For these companies, the year ahead will be all about integration and execution. And while media consolidation may well continue into 2019, the pace of dealmaking is likely to slow, with bankers and insiders citing an array of reasons for the more deliberate approach including a more volatile economic picture, the lack of last years newly minted tax cuts, rising interest rates and lagging stock prices.

“While I believe there is still significant capital in private equity, there may be limits to deal sizes from here on out,” wrote Bourkoff.

The rear-view mirror, though, is filled with action. M&A in the global “TMT” sector (telecom, media and technology) surged 22% from 2017 levels to $793 billion in 2018, according to figures from Bloomberg. (Though lets spare a thought for the mega-deal that didnt come to pass: the long-expected reunion of CBS and Viacom.)

In the two biggest conquests, Disney finalized its plan to acquire most of 21st Century Fox for $71.3 billion after fending off rival bids from Comcast, and AT&T got a federal judges blessing to formally close its $81 billion deal for Time Warner. The Disney-Fox deal is expected to close during the first quarter of 2019, after the deal clears its final regulatory hurdles outside of the U.S.

Comcast, undeterred by losing out on Foxs studio assets, edged out Fox and Disney to acquire European pay-TV giant Sky for a cool $40 billion, bringing a key chapter of Rupert Murdochs empire-building narrative to a close. Discovery also sealed its $14.4 billion takeover of Scripps Networks Interactive and UK exhibitor Cineworld scooped up Regal Cinemas for $3.6 billion. Nexstar swooped in to buy Tribune Media for $4.1 billion after Sinclair Broadcast Group was rebuffed by regulators in its own Tribune quest. (See a chart of the years biggest deals below.)

AT&T CEO Randall Stephenson

There is an overhang of regulatory uncertainty as the industry rolls toward the 2020 election cycle, still processing the divergent results of deal reviews and wondering about the approach of a new administration. “Any deal of consequence would have to be announced in the first half of 2019,” predicts Pivotal Research Group. The Department of Justices decision to pursue the first lawsuit opposing a vertical merger (AT&T-Time Warner) in more than 40 years continues to cast a shadow even though a federal judge rebuffed the suit and allowed the merger to proceed. (The governments appeal remains pending.)

Many of the buyers are also still playing python, trying to digest the large mammals they have just swallowed. Wall Street has scrutinized the high debt levels of AT&T and Comcast, which have become the two biggest companies in America.

The stock prices of the 50 top media and tech companies are almost all within range of their 52-week lows. Disney shares have bucked the trend somewhat due to the companys steady theme park revenue, but in general the sector is slumping, which can hamper flexibility.

“You have to grow.

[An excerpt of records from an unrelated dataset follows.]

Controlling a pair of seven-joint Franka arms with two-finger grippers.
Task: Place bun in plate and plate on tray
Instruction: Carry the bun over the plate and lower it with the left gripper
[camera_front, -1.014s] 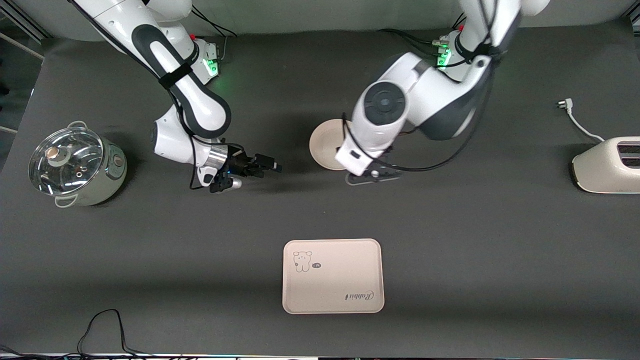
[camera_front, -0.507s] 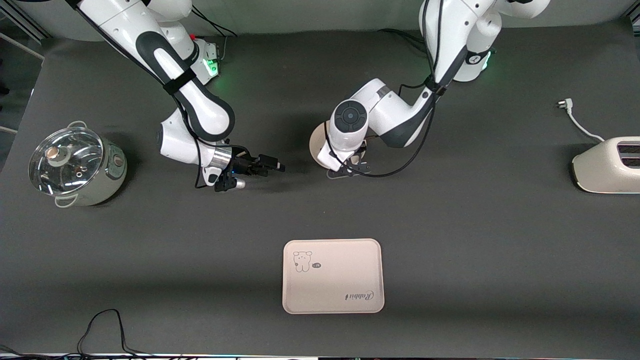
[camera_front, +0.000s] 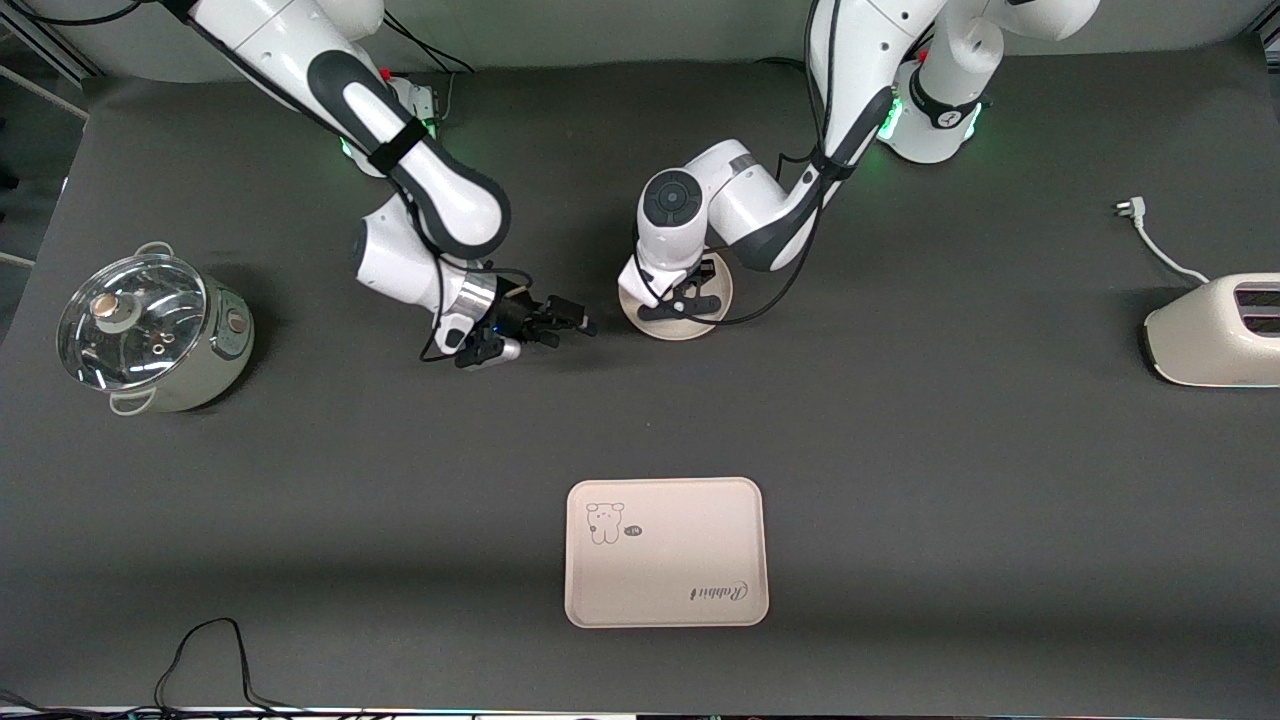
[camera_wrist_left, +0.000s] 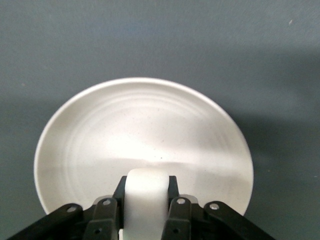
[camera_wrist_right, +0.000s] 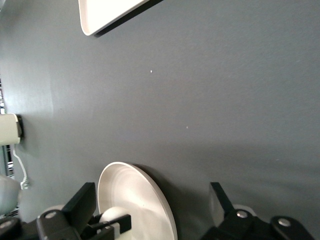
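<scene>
The round cream plate (camera_front: 678, 328) lies on the dark table, farther from the front camera than the tray (camera_front: 665, 552). My left gripper (camera_front: 680, 305) hangs low over the plate and is shut on the small white bun (camera_wrist_left: 145, 210), which sits upright between its black fingers (camera_wrist_left: 105, 215) above the plate (camera_wrist_left: 145, 130). In the front view the hand hides the bun. My right gripper (camera_front: 575, 320) is open and empty, just above the table beside the plate toward the right arm's end. The right wrist view shows the plate (camera_wrist_right: 145, 200) and the held bun (camera_wrist_right: 112, 217) between its spread fingers (camera_wrist_right: 82, 200).
A glass-lidded pot (camera_front: 150, 335) stands at the right arm's end of the table. A cream toaster (camera_front: 1215, 330) with a white cable (camera_front: 1150, 240) stands at the left arm's end. A black cable (camera_front: 200, 650) lies at the table's near edge.
My left gripper has moved with the bun from the plate's near edge to over the plate. My right gripper has shifted closer to the plate and stays open.
</scene>
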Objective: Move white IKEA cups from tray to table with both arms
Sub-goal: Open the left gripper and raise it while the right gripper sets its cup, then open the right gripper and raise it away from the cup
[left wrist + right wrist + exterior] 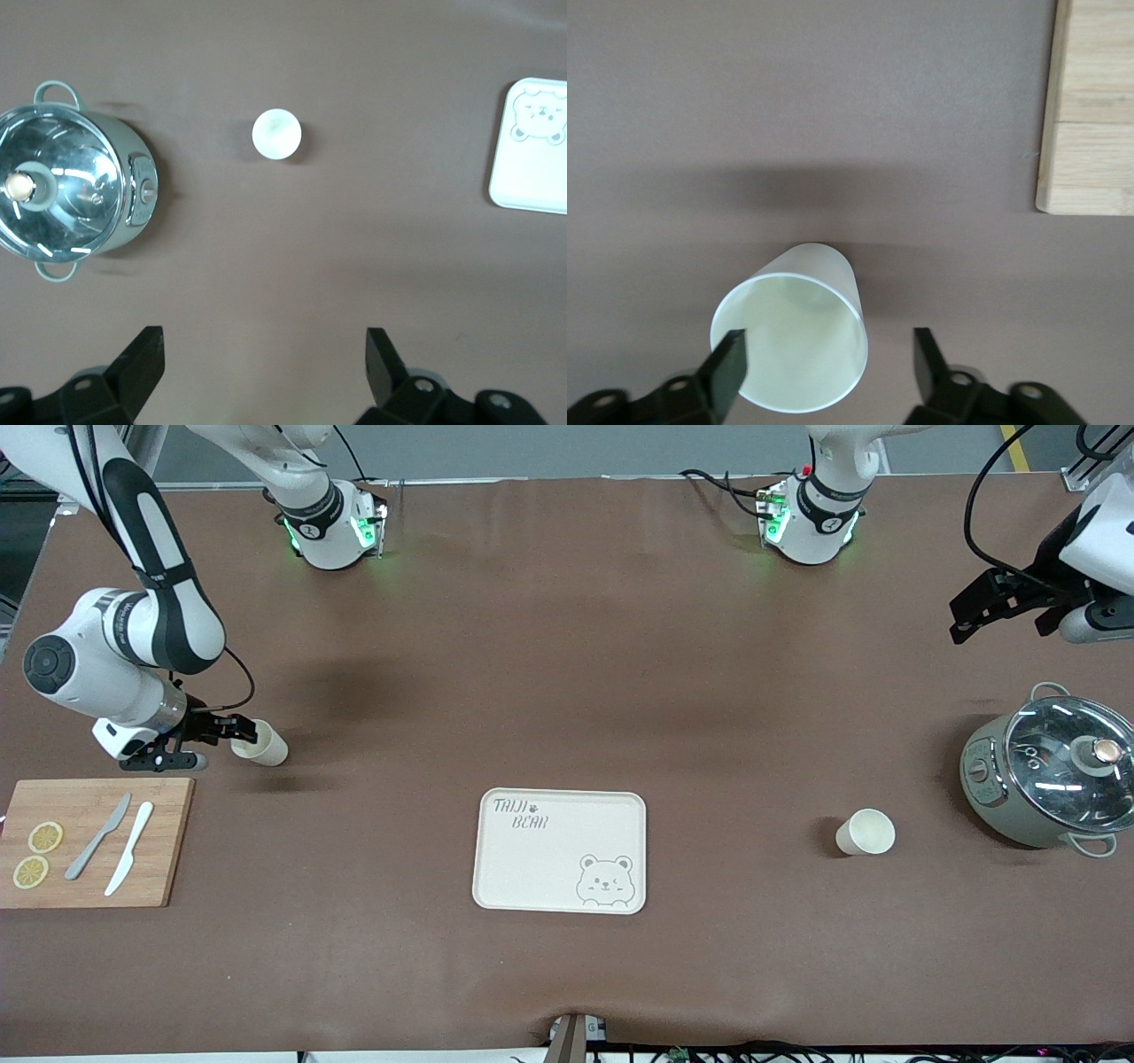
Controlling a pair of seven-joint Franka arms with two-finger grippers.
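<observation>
One white IKEA cup (260, 743) stands upright on the brown table, near the right arm's end and just farther from the front camera than the cutting board. My right gripper (241, 732) is low at this cup and open. In the right wrist view the cup (799, 341) sits between the fingers of the right gripper (828, 352), with one finger at its rim and the other apart from its wall. The second cup (866, 833) stands upright beside the pot and also shows in the left wrist view (276, 134). My left gripper (957, 622) is open and empty, high over the table (264, 347).
A cream bear tray (560, 794) lies mid-table, also in the left wrist view (530, 197). A grey-green lidded pot (1045, 779) stands at the left arm's end (66, 181). A wooden cutting board (168, 841) holds two knives and lemon slices (1090, 106).
</observation>
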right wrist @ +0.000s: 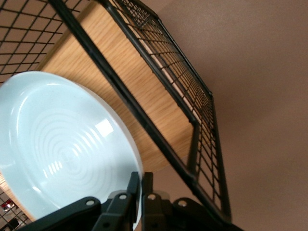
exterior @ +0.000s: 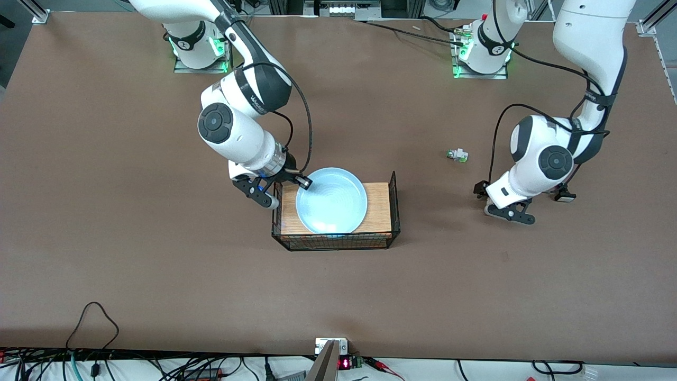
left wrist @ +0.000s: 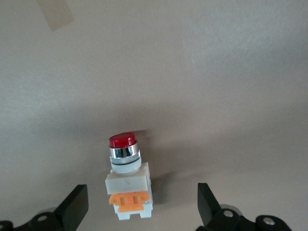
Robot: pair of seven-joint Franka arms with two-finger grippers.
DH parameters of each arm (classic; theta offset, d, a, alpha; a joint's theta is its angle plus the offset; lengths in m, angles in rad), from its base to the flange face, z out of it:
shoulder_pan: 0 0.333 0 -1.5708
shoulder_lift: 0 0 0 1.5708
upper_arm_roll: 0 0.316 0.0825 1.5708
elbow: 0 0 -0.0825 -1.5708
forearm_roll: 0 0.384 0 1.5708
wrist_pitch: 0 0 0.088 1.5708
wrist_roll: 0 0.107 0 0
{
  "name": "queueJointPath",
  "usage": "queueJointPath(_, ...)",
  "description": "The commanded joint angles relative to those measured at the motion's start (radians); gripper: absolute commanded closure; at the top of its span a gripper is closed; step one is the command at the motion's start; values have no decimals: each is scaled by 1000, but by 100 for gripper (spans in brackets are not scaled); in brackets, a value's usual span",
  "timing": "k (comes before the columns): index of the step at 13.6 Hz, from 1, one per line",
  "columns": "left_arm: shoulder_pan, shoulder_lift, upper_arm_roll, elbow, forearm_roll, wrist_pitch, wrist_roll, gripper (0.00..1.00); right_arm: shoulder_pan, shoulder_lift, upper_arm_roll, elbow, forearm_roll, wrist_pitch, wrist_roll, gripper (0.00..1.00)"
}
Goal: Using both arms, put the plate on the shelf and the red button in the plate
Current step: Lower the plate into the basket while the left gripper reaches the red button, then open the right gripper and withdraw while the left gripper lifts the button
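Note:
The pale light-blue plate point(exterior: 331, 200) is over the wooden floor of a black wire basket point(exterior: 394, 201). My right gripper point(exterior: 304, 182) is shut on the plate's rim at the end toward the right arm; the right wrist view shows the gripper point(right wrist: 142, 185) pinching the rim of the plate point(right wrist: 62, 144), which sits tilted above the wood. The red button point(left wrist: 127, 183), white with an orange band and a red tip, lies on the table between the open fingers of my left gripper point(left wrist: 142, 207). In the front view the left gripper point(exterior: 521, 198) is low over the table and hides the button.
A white part with a green tip point(exterior: 457, 155) lies on the table farther from the front camera than the left gripper. The basket's wire wall point(right wrist: 192, 96) runs close beside the plate. A strip of tape point(left wrist: 55, 12) is stuck to the table.

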Motion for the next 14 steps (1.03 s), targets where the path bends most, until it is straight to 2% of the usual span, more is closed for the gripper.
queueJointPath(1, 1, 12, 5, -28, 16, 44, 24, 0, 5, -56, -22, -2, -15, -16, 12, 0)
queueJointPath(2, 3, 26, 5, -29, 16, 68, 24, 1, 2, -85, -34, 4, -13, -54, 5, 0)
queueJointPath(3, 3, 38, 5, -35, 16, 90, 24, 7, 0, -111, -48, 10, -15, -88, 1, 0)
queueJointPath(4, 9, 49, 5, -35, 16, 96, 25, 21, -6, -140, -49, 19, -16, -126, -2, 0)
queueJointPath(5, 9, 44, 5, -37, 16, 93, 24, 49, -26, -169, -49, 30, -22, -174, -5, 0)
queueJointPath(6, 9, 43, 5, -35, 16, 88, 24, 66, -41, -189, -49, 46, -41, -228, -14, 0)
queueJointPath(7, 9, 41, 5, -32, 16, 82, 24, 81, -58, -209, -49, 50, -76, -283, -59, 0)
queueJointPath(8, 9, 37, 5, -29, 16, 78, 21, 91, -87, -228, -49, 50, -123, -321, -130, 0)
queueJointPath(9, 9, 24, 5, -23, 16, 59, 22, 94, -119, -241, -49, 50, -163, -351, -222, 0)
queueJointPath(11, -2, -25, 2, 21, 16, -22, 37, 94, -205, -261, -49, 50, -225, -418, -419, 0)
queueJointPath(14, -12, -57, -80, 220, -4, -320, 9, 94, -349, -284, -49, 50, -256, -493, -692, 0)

Whether thats organically or through acquisitions, you still have to grow,” observes one veteran media executive. “Thats what a lot of people forget. And when you have these limitations, it makes it difficult to grow.”

Despite the warning signs, there remain a lot of ripe targets in the media business, especially content-rich independent players like MGM, Lionsgate and AMC Networks. While some likely buyers like Verizon have reassessed their interest in media, other companies (Charter, for one) appear to have the wherewithal to make more deals. And most analysts expect CBS and Viacom to finally tie the knot soon, with Fox also possibly exploring a merger with News Corp.

One zone of concern, despite the larger economic picture, is digital, where valuations have plunged over the past year. Vice Media was valued at $5.7 billion when it got an investment in mid-2017 from private equity firm TPG, but when Disney recently took a $157 million write-down on its Vice stake, the move implied a shrunken valuation in the range of $2.5 billion. Distressed digital properties like AwesomenessTV and Mic sold for a fraction of their original value in 2018, and former high-flier BuzzFeed has said it would be well-served by merging with not one but several direct competitors.

AwesomenessTV

As digital properties consolidate, one scenario that will not die is that of a tech giant like Amazon, Apple or Google buying a traditional media company. That vision was reinforced by reports that Amazon has entered the bidding for the Fox regional sports networks that Disney must shed in order to get regulatory approval for the Fox deal; the Jeff Bezos-run giant is also reportedly kicking the tires (along with Sinclair Broadcast Group) of the YES Network for the remaining 80% stake worth $5 billion-$6 billion.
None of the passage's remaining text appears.